Gainsborough’s collections span signature designs, perfect corresponding geometrics and one-off wonders.

With one main collection and at least one capsule carefully curated and launched every year, Gainsborough’s offering of supported collections – kept in stock in all colourways, to order in quantities from one metre upwards – is growing constantly.

Past collections from every decade of the past 115 years make up much of Gainsborough’s archive, all of which can still be woven to minimum orders of 20 metres.

The Bunny Gets It

The Bunny Gets ItWith Abby expecting her third baby and Carolyn expecting her ninth Grandchild, the duo was spurred into action by the lack of beautiful nursery fabrics available to Carolyn Parker clients and to all mothers and grandparents searching for something extra special. After many enjoyable meetings with the Gainsborough team, and countless hours in the Gainsborough archive, The Bunny Gets It was born.

We hope you enjoy this collection as much as we enjoyed creating it!

House Medici

The Medici design has been a Gainsborough mainstay for almost a century, with each generation discovering anew its rich colouring and depth of weave structure. The original colourways continue to delight customers in search of a traditional Damask that works flexibly in interior schemes; no wonder it was used on the set of Downton Abbey!

The Renaissance Collection features the Medici in four new colourways but we felt that this stalwart of the Mill warranted a reinvention in its own right. The House Medici collection brings together 10 all-new colourways that straddle the traditional and contemporary. The weft yarns – dominated by golden hues in past Medici designs – are now neutral or silver in tone, and linen has been employed to lift these quintessential Gainsborough designs yet further out of the ordinary.

Sir John Soane

Developed under licence from Sir John Soane’s Museum, this collection is inspired
 by the individual style of Sir John Soane, one of the most influential and original of all English architects.

Sir John Soane's Museum

Soane was an avid collector of artefacts and works of art, many of which were obtained on his Grand Tour and displayed in his home, which he left to the country on his death in 1837. The house at Lincoln’s Inn Fields in London, together with buildings like the Bank of England and Dulwich Picture Gallery, is Soane’s legacy; it is one of London’s most popular museums and continues to inspire new generations of designers and architects.
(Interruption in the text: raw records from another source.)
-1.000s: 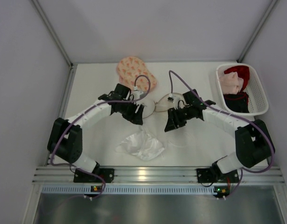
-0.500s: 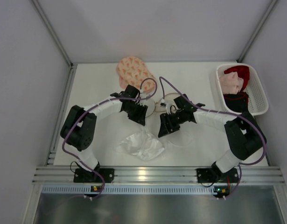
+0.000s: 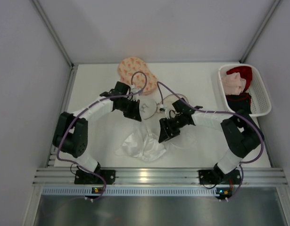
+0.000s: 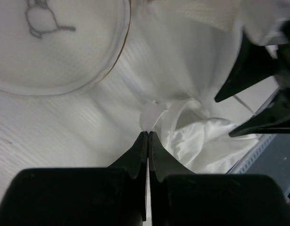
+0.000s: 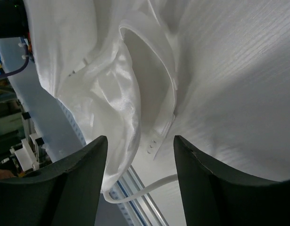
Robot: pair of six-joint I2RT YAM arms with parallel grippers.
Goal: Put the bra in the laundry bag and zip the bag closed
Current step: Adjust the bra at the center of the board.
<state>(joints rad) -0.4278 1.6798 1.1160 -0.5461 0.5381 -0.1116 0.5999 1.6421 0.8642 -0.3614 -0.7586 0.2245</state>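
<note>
The white satin bra (image 3: 142,146) lies crumpled on the table near the front edge, and it also shows as the bra (image 5: 111,94) in the right wrist view. The round white mesh laundry bag (image 3: 147,107) (image 4: 50,47) lies behind it, between the arms. My left gripper (image 3: 135,113) (image 4: 148,134) is shut, its tips pinching the end of a thin white bra strap (image 4: 175,110). My right gripper (image 3: 163,134) (image 5: 140,155) stands open just above the bra's right edge, with nothing between its fingers.
A pink patterned cloth item (image 3: 135,73) lies at the back of the table. A white basket (image 3: 258,89) with red and pink garments stands at the back right. The right arm's black fingers (image 4: 258,70) reach into the left wrist view.
My left gripper has closed and shifted back to the left beside the laundry bag. My right gripper has moved down toward the bra and opened a little wider.
</note>
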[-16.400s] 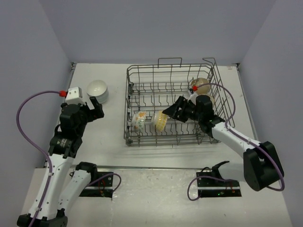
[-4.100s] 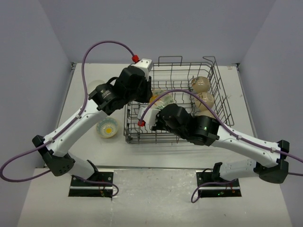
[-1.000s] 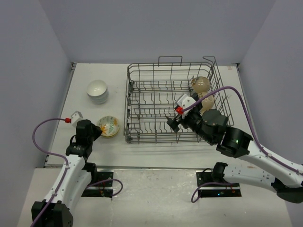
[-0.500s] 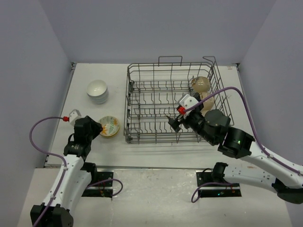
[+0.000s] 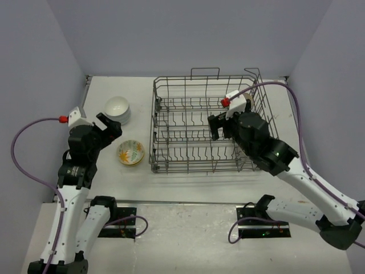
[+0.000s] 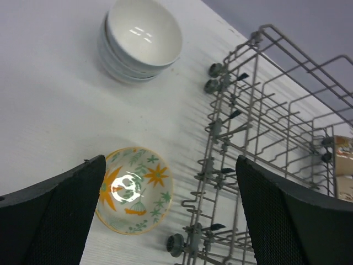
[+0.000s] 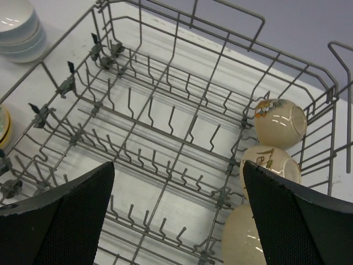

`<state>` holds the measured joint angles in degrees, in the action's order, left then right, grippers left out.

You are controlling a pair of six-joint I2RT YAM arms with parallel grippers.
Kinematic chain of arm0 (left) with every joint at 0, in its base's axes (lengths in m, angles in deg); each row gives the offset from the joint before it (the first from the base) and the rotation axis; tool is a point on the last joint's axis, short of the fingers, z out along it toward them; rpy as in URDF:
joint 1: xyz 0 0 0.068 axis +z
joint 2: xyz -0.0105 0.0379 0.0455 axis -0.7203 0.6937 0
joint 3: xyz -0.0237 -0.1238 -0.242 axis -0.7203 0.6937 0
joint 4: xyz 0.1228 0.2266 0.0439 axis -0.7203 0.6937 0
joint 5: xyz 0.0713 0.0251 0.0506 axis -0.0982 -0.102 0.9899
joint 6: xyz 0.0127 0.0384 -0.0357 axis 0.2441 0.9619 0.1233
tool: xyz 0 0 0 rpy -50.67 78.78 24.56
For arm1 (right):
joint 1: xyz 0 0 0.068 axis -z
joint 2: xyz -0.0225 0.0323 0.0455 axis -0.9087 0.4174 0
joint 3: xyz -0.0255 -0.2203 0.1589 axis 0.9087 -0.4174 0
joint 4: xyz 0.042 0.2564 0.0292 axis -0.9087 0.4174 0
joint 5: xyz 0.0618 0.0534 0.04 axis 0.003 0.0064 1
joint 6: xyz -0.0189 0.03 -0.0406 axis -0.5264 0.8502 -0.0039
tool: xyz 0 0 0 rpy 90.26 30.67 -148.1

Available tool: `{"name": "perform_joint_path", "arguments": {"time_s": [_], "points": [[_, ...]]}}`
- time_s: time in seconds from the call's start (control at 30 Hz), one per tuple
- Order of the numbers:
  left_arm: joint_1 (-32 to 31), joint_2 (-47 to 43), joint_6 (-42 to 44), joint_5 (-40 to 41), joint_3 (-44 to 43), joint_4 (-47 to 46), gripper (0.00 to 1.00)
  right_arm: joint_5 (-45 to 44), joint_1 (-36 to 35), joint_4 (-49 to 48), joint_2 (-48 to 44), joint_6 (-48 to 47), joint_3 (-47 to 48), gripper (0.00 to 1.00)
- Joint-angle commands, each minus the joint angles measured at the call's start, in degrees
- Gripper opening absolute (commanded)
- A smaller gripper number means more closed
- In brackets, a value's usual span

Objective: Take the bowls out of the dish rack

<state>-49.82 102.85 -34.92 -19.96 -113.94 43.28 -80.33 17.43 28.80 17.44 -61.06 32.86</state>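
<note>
Though obscured overhead, three tan bowls (image 7: 270, 161), wrist view

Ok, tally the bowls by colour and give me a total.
White bowls: 3, stacked
Floral bowls: 2, nested as far as shows
Beige bowls: 3
Total: 8

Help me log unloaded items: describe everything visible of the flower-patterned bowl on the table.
The flower-patterned bowl is small, round, glossy ceramic by its look, white inside with orange-yellow blooms and green leaves. It stands upright, mouth up, empty, on the table, apart from the dish rack beside it and the stacked white bowls. Whether another bowl nests beneath cannot be told.
</note>
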Motion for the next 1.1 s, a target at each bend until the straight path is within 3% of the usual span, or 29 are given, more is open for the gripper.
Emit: {"name": "perform_joint_path", "arguments": {"time_s": [0.0,0.2,0.33,0.4,0.57,0.7,0.83,1.07], "points": [[0.4,5.4,6.0,-9.4,-9.8,0.3,1.0,-2.8,3.3,5.3,4.6,8.0,5.6,0.99],[-0.9,12.5,16.1,-20.9,-22.0,0.9,1.0,-3.0,13.3,6.3,15.3,4.5,11.6,0.99],[-1.3,14.1,18.3,-23.9,-22.3,-0.3,1.0,-8.2,17.2,6.5,26.0,-0.8,18.2,0.99],[-2.0,15.8,18.3,-26.7,-22.4,-0.5,1.0,-6.3,19.8,6.4,30.5,-2.7,21.6,0.99],[-4.0,12.9,19.0,-19.8,-16.8,-1.9,1.0,-7.9,21.4,6.8,43.4,-13.7,29.1,0.99],[-4.1,10.9,19.2,-14.2,-9.9,-6.1,1.0,-8.1,21.5,7.4,48.0,-15.2,32.9,0.99],[-4.2,11.9,19.3,-13.3,-8.0,-6.4,1.0,-14.8,21.9,6.7,53.9,-18.3,36.4,0.99],[-5.8,6.7,19.7,-4.8,-6.0,-5.3,1.0,-16.1,23.5,6.3,58.3,-18.9,35.1,0.99]]}}
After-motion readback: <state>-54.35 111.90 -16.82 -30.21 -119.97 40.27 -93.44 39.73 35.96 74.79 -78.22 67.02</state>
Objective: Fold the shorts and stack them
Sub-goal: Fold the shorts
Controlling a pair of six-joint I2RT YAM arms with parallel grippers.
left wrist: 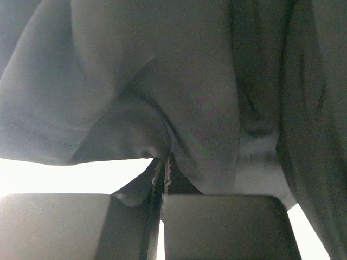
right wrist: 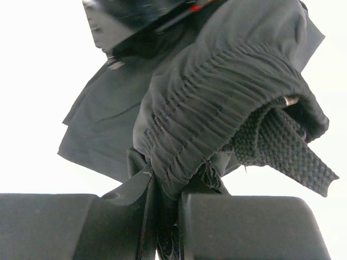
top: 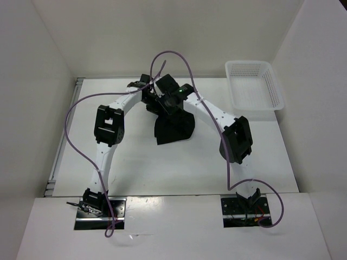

Gainsborough’s craftsmanship and technical weaving expertise allow Soane’s style to reach beyond the unique museum that bears his name. Colour was an extremely important element in the creation of interiors for Soane and was central to the development of this collection, with shades carefully colour-matched to those in the museum. Key colours include Pompeian Red, derived from wall plaster Soane found at Pompeii, Turner Yellow, and Porphyry Brown, coloured to imitate porphyry, a material only rediscovered in Egypt during Soane’s lifetime.

‘Sir John Soane’s Museum’ is the registered trade mark of the Sir John Soane’s Museum.

Renaissance - The Grand Tour

Developed in collaboration with artist and designer Karen Beauchamp, and subtitled The Grand Tour, Renaissance pays homage to Warner’s European travels and the eclectic riches found in the archive he started, which Karen excavated to showcase the best of Gainsborough, the artisanal skills of its craftspeople and the unique finishes possible on our older shuttle looms.

The collection nods to Gainsborough’s past but with a clear eye on the future, infusing signature patterns with a dramatic sense of scale and a compelling contemporary colour palette to create pieces that are completely right for now.


The development of contemporary designs has always been as much a part of Gainsborough as the weaving of historic motifs, and the company’s story is largely one of 20th, and now 21st, Century design.

This crossover collection highlights some of the designs that speak to the era in which they were born, from the turn-of-the-century calendered Moiré to the Art Deco style of the geometric Key, but now presented in an on-trend colour palette.